This is something that I've been thinking about for a while. We had a discussion at LPC 2020 about this[1] but the proposals suggested there never materialised.
In short, it is quite difficult for userspace to detect the feature capability of syscalls at runtime. This is something a lot of programs want to do, but they are forced to create elaborate scenarios to try to figure out if a feature is supported without causing damage to the system.

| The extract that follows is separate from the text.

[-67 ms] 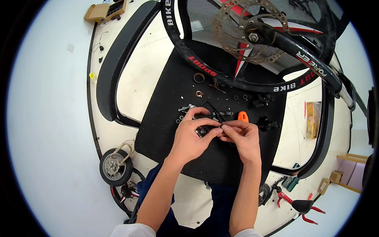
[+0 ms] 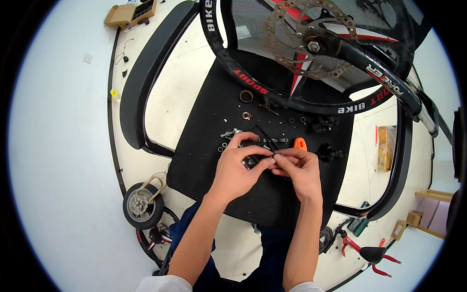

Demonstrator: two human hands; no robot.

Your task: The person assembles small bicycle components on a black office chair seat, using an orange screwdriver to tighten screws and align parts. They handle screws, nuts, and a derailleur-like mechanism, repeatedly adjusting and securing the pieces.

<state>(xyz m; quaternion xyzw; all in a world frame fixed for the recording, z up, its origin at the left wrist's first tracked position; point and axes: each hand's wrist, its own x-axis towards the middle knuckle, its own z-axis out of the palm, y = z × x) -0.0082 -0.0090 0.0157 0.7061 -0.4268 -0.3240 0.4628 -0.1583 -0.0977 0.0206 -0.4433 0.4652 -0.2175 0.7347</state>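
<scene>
A small black metal part (image 2: 253,161) sits pinched between both hands over the middle of the black textured mat (image 2: 204,146). The left hand (image 2: 237,171) curls shut around it; the right hand (image 2: 297,170) grips its end with closed fingertips. Two brass rings (image 2: 246,96) lie beyond, beside one orange-handled tool (image 2: 300,143).
</scene>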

For the vast majority of cases, each individual feature also needs to be tested individually (because syscall results are all-or-nothing), so testing even a single syscall's feature set can easily inflate the startup time of programs.
This patchset implements the fairly minimal design I proposed in this talk[2] and in some old LKML threads (though I can't find the exact references ATM). The general flow looks like:
1. Userspace will indicate to the kernel that a syscall should a be no-op by setting the top bit of the extensible struct size argument.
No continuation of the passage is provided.